Task directions — Which lines below include "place"? Copy them all.

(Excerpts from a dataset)
---

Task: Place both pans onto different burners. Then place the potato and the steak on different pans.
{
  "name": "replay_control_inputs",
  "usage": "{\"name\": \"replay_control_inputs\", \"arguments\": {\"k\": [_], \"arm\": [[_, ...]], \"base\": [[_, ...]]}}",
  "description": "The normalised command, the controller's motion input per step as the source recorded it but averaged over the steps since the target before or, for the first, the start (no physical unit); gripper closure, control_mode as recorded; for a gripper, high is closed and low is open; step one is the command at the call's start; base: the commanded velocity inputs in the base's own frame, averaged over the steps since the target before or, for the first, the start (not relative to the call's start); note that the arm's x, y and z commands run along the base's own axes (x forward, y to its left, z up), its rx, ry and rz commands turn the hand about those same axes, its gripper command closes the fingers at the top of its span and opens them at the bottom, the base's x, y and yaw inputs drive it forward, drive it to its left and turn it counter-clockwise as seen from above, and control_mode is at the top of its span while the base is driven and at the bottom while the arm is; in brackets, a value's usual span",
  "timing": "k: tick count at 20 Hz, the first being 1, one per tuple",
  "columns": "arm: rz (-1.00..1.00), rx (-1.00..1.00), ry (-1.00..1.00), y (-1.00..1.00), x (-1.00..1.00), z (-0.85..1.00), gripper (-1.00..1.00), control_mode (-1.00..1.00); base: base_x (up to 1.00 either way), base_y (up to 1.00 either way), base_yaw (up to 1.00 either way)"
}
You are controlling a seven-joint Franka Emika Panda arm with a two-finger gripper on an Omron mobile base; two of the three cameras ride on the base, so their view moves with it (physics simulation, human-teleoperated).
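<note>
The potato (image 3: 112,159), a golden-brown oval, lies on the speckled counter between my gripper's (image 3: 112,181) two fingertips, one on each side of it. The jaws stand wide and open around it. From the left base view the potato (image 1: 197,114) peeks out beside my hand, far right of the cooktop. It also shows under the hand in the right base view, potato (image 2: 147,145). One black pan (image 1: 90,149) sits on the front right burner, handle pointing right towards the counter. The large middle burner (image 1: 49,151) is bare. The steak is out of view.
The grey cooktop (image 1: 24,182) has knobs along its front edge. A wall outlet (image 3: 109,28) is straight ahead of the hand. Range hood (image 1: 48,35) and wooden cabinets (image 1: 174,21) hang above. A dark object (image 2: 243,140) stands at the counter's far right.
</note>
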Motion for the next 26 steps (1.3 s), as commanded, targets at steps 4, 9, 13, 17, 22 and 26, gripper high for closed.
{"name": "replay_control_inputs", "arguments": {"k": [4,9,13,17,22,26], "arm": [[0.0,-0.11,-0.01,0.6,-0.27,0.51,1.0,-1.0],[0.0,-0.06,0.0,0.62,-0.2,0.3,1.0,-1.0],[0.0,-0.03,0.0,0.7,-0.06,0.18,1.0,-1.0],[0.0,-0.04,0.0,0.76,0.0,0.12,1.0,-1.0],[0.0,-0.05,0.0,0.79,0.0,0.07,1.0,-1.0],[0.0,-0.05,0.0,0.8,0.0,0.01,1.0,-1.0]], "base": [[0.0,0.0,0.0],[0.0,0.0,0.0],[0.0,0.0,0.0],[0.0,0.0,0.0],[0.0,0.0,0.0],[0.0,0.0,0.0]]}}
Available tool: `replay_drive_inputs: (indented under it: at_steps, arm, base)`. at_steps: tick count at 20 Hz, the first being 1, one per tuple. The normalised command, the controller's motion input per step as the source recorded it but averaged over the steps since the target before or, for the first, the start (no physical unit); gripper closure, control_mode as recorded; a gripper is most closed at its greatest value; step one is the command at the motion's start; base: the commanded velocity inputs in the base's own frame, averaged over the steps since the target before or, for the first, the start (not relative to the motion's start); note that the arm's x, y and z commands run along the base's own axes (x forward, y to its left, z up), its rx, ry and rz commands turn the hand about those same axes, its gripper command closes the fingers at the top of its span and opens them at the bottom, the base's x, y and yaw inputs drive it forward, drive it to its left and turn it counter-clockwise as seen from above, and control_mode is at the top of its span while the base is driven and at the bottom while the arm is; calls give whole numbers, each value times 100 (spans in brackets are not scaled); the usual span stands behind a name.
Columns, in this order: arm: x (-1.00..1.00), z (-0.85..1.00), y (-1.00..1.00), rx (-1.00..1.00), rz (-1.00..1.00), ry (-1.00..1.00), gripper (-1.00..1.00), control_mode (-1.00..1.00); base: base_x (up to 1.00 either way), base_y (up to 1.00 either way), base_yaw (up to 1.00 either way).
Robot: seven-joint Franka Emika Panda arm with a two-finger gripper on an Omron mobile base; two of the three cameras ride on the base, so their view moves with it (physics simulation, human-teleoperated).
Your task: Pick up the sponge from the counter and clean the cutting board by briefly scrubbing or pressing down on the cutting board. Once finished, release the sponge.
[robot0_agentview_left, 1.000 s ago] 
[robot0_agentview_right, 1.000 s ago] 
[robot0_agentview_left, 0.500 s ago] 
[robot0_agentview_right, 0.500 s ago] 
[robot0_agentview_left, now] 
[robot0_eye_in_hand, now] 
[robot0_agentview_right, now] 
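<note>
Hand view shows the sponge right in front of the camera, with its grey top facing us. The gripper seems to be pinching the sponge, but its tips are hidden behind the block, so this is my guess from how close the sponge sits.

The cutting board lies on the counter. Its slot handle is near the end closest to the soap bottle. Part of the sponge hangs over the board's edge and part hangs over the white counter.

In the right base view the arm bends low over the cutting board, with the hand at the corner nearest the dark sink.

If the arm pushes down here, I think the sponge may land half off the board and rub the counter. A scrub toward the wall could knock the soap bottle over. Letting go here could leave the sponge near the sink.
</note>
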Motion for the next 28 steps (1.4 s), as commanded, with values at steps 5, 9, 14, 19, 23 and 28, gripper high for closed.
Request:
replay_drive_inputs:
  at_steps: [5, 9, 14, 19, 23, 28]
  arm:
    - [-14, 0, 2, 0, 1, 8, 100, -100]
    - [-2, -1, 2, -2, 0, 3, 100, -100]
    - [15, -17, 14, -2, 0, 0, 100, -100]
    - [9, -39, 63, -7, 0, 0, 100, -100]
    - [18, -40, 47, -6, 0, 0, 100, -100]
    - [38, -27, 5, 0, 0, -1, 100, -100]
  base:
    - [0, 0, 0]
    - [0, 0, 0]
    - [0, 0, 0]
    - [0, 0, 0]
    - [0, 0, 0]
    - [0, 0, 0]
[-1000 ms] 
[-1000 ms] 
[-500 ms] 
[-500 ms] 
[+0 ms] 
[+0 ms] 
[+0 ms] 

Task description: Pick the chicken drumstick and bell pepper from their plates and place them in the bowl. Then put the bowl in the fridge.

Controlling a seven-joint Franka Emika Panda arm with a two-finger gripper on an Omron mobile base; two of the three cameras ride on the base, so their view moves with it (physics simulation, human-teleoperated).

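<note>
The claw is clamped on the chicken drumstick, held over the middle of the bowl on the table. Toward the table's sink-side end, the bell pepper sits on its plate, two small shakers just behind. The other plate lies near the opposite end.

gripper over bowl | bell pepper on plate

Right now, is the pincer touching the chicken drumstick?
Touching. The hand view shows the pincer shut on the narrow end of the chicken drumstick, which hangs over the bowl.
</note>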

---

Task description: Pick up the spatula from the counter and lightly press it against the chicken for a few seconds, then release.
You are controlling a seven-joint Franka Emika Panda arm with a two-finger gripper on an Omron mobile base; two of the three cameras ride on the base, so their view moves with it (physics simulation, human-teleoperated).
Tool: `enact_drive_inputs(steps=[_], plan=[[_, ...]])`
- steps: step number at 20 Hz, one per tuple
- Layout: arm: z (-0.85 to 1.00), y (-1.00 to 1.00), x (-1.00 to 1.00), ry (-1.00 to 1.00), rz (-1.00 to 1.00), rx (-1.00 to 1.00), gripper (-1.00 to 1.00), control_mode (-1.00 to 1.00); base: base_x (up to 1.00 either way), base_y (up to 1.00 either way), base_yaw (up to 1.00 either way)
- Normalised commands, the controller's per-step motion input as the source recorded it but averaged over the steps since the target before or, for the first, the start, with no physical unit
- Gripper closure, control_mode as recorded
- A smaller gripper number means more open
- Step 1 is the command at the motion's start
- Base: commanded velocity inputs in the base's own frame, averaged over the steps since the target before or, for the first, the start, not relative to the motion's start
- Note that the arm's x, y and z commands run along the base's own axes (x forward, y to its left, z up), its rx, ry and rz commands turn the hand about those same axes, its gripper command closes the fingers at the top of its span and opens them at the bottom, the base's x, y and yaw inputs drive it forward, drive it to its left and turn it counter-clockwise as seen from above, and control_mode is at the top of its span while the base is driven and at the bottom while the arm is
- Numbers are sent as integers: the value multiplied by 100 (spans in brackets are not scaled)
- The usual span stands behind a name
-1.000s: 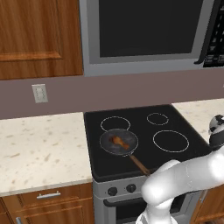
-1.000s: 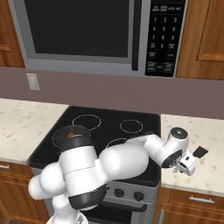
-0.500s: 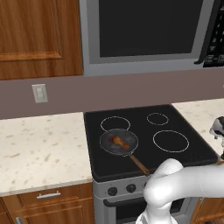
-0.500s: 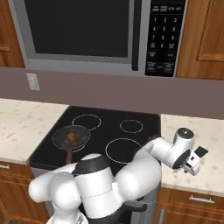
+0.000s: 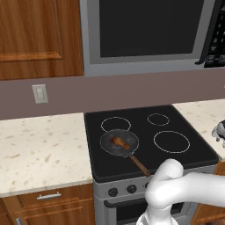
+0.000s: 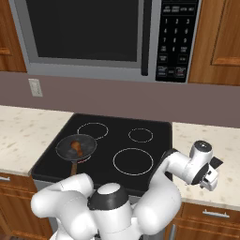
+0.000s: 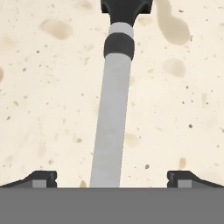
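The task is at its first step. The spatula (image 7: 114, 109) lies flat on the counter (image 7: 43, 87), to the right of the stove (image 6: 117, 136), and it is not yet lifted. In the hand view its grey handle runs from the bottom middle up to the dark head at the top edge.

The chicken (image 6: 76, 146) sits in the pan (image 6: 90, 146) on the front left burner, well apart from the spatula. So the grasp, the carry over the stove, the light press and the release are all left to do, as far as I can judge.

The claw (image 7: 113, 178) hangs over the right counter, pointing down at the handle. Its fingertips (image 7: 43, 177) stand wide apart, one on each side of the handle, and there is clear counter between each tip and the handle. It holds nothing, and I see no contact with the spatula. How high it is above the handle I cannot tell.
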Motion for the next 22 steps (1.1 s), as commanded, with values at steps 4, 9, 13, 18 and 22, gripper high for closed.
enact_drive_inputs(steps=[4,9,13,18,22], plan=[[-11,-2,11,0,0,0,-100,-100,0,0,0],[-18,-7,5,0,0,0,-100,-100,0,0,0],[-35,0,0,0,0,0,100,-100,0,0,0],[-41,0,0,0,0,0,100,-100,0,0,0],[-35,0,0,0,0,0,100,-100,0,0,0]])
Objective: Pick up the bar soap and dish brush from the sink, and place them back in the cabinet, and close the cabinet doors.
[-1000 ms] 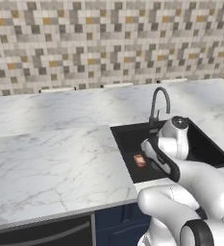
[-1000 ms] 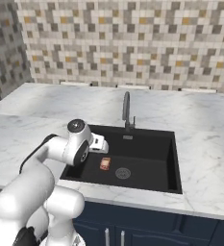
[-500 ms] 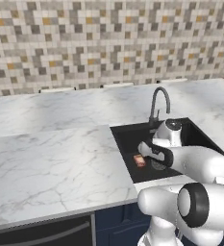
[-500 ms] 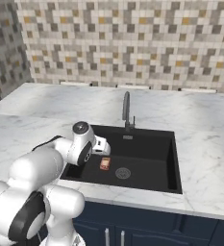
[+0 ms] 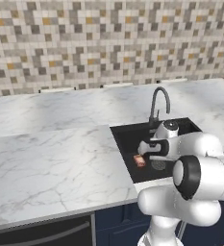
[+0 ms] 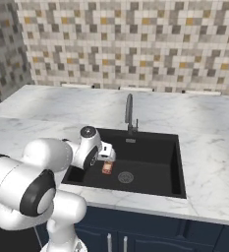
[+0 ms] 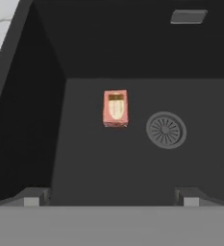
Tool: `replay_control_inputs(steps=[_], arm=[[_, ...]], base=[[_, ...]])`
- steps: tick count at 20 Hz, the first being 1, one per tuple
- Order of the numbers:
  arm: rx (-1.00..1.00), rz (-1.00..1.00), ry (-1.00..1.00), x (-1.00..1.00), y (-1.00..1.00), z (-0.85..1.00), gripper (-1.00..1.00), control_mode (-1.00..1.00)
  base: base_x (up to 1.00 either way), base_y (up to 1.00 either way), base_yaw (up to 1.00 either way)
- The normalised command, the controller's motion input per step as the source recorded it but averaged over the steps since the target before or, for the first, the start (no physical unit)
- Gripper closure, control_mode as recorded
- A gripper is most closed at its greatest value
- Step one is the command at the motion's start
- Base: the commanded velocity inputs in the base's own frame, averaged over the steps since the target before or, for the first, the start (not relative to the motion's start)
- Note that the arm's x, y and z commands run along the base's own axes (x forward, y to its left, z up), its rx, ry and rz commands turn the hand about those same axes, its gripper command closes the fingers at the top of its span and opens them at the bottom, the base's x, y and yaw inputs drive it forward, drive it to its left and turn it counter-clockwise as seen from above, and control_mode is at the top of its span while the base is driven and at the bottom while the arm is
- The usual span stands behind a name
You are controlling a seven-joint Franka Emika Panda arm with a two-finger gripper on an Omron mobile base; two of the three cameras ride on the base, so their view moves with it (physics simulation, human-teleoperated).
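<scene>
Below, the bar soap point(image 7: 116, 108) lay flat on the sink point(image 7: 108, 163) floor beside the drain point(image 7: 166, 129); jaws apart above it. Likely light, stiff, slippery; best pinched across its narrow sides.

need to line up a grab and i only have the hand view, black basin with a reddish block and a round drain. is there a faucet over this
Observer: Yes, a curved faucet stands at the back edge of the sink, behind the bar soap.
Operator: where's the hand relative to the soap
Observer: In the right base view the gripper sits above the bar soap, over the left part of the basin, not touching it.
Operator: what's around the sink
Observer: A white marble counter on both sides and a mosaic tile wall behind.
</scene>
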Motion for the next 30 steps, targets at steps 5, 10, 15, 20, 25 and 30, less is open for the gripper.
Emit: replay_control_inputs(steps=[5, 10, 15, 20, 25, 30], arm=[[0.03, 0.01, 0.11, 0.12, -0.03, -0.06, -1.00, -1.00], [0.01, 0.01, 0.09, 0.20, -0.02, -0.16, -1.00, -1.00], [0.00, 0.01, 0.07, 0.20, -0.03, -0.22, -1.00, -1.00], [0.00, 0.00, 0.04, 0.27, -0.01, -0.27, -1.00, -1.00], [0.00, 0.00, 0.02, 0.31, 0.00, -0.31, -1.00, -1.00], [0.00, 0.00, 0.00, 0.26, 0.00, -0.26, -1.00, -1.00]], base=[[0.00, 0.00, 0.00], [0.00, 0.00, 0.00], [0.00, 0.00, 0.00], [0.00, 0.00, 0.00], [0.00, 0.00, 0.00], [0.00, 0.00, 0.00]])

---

Final answer —
Task: Place both pans onto different burners. Then place the potato and the steak on different pans.
Task description: Pick the chicken drumstick and bell pepper from their plates and place them in the bowl. Then put the bowl in the fridge.
Objective: Pick up the bar soap and dish brush from the sink, and place them back in the cabinet, and close the cabinet doors.

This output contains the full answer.